--- Source information ---

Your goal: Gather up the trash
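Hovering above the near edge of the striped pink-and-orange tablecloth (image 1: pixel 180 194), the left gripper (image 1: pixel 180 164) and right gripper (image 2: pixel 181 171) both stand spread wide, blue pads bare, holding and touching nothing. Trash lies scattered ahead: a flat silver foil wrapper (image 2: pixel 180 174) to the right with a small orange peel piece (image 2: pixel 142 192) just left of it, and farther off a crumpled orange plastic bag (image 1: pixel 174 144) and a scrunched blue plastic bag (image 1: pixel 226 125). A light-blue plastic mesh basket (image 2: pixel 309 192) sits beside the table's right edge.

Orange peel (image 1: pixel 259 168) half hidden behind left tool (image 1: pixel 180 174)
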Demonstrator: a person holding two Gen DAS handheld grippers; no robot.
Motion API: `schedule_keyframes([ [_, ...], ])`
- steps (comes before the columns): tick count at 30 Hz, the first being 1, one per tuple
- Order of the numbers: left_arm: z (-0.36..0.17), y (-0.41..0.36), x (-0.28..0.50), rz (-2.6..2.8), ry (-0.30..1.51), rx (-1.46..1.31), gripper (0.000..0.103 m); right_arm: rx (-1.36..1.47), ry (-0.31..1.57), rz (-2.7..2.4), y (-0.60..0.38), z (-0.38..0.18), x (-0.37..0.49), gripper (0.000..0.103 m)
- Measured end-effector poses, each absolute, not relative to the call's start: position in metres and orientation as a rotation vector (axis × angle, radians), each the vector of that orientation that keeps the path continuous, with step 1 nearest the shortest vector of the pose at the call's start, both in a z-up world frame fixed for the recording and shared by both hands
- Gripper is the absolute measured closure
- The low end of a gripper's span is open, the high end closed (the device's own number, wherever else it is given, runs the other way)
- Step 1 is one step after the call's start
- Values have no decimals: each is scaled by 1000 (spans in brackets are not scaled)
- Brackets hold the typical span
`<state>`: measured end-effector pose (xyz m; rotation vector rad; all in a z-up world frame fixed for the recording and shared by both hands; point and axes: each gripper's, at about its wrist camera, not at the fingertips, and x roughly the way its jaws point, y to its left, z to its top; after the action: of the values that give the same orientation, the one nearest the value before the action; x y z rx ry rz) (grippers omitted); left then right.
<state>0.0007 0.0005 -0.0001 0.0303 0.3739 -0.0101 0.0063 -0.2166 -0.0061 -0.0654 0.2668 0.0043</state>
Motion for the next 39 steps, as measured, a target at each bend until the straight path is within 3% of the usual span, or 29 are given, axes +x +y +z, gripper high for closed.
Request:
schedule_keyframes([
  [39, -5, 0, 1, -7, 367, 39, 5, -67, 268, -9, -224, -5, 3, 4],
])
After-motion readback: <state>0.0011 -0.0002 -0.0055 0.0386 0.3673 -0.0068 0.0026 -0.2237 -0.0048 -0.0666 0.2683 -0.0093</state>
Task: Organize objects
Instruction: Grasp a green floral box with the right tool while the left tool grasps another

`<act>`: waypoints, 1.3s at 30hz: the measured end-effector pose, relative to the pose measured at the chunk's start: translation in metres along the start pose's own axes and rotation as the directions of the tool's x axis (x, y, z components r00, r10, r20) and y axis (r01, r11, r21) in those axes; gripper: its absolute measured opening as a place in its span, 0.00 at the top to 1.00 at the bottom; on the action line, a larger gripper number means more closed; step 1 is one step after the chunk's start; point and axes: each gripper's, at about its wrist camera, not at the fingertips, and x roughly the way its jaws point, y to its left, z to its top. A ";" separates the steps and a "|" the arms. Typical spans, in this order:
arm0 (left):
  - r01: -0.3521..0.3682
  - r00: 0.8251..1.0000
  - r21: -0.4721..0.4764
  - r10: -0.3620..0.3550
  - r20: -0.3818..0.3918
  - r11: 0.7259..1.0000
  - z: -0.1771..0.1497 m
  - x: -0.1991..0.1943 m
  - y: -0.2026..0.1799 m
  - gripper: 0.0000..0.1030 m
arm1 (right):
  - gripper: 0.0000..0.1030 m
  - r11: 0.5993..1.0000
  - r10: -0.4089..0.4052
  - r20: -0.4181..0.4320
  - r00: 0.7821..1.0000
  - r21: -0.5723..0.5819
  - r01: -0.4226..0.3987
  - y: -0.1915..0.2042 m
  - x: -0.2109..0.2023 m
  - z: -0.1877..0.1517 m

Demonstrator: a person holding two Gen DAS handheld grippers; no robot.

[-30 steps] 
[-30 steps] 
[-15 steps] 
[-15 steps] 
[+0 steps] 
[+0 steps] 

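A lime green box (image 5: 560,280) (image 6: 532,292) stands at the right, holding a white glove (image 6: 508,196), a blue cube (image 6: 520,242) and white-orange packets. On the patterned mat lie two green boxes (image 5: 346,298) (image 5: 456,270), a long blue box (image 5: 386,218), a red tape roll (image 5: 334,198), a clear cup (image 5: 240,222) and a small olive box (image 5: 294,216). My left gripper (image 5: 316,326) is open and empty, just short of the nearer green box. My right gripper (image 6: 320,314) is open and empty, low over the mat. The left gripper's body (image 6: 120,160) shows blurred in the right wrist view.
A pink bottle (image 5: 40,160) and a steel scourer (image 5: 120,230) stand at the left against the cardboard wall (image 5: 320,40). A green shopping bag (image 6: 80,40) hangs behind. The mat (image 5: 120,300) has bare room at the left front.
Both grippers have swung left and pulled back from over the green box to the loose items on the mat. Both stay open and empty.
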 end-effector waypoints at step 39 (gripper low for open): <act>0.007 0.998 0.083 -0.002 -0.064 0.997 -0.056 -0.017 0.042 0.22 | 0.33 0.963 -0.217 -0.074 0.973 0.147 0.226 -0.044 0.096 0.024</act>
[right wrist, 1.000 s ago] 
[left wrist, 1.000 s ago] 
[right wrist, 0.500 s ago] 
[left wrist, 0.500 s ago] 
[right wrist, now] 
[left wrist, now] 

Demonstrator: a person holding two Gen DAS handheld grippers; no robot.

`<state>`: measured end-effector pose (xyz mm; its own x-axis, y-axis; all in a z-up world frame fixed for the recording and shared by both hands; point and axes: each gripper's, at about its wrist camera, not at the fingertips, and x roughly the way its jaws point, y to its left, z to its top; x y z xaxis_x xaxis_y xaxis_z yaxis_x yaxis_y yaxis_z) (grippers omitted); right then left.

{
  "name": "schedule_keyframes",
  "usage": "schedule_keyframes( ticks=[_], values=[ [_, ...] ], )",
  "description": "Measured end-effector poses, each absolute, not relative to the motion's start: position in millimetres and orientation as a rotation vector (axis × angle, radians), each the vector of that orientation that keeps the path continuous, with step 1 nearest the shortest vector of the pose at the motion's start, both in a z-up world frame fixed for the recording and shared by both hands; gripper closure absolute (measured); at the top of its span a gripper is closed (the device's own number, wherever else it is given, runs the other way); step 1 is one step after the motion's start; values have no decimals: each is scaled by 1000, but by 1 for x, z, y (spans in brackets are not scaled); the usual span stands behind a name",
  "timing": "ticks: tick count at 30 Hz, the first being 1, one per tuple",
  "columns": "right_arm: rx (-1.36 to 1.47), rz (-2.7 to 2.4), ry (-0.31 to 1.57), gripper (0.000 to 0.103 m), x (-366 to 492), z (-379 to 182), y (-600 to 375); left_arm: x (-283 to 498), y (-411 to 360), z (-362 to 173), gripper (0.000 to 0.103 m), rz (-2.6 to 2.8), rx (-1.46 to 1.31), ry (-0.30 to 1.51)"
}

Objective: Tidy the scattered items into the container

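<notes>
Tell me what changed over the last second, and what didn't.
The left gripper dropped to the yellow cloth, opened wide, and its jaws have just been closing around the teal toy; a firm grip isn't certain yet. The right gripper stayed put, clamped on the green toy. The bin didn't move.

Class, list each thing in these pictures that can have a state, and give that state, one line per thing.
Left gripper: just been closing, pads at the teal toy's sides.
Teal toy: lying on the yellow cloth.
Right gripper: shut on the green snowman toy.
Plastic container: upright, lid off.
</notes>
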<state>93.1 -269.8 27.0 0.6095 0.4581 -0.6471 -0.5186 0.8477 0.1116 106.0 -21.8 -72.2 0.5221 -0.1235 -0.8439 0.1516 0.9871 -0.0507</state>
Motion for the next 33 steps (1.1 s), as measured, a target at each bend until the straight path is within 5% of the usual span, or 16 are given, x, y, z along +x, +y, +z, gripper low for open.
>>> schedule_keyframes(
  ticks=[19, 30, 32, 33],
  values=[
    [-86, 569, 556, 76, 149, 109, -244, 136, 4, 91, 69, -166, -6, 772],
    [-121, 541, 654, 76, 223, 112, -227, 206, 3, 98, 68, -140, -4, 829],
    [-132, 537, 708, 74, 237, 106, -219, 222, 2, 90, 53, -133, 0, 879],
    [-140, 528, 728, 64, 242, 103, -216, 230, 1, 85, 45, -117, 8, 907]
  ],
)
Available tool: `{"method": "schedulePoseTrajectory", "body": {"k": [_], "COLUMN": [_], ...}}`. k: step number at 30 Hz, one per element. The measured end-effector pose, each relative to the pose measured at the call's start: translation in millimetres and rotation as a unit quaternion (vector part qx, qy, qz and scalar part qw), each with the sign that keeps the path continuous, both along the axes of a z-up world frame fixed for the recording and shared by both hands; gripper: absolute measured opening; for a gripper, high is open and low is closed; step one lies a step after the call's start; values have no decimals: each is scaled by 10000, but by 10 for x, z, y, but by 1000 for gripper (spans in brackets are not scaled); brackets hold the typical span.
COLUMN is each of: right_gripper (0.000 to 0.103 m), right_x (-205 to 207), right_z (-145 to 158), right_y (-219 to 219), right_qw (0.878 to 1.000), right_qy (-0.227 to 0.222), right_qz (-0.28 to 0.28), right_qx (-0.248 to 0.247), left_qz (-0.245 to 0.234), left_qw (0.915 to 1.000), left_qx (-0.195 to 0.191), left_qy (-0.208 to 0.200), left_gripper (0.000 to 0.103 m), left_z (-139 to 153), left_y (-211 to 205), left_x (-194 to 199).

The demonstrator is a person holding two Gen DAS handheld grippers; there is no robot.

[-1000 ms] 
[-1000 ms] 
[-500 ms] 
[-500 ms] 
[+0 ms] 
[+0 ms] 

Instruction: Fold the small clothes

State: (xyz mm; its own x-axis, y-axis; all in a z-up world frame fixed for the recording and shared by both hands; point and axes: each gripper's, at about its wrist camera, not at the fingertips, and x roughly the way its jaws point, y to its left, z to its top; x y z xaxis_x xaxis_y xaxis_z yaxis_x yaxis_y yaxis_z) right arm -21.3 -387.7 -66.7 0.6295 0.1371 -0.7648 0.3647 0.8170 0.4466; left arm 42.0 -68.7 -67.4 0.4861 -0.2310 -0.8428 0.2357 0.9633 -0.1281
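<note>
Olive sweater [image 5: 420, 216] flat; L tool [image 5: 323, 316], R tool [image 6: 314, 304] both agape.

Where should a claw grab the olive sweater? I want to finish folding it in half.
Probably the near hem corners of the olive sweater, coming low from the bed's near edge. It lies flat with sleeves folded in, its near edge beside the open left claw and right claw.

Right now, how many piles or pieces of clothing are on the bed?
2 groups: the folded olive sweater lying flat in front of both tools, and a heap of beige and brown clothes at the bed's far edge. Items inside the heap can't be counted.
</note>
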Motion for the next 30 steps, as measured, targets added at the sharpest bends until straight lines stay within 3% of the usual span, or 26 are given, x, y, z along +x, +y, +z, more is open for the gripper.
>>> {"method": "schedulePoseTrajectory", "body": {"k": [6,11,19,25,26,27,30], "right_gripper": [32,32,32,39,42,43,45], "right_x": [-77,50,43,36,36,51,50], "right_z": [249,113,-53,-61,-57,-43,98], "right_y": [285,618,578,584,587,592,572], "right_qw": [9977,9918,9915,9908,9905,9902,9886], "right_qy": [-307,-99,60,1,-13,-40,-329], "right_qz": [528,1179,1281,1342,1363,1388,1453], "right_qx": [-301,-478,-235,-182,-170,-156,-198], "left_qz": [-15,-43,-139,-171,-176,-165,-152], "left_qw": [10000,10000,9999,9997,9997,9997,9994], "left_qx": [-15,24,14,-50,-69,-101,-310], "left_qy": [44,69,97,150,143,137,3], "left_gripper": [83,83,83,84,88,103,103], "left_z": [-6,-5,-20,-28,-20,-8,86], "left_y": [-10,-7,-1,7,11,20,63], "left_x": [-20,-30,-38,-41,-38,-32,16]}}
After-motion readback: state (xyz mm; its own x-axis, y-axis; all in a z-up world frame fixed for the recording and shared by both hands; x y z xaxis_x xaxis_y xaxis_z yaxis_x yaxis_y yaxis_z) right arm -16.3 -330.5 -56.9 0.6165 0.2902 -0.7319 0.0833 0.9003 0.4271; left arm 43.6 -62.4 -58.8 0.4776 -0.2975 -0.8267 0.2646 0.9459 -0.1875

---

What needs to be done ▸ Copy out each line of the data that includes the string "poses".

Answer section ▸
- Measured end-effector poses, each absolute, not relative to the call's start: position in metres and orientation as a rotation vector (axis × angle, radians), each the vector of that orientation that keeps the path continuous, with step 1 nearest the shortest vector of the pose at the call's start, both in a z-up world frame fixed for the recording and shared by both hands
  "description": "Measured end-effector poses, each absolute, not relative to the motion's start: position in millimetres and orientation as a rotation vector (axis × angle, radians), each the vector of that orientation that keeps the path continuous, with step 1 nearest the shortest vector of the pose at the motion's start, both in a z-up world frame fixed for the recording and shared by both hands; gripper closure absolute (measured); at the top of its span a gripper is closed (the device's own number, wherever else it is given, runs the other way); step 1 is one step after the motion's start; values have no decimals: each is scaled by 1000, but by 1 for x, z, y (spans in brackets are not scaled); the usual span stands behind a name",

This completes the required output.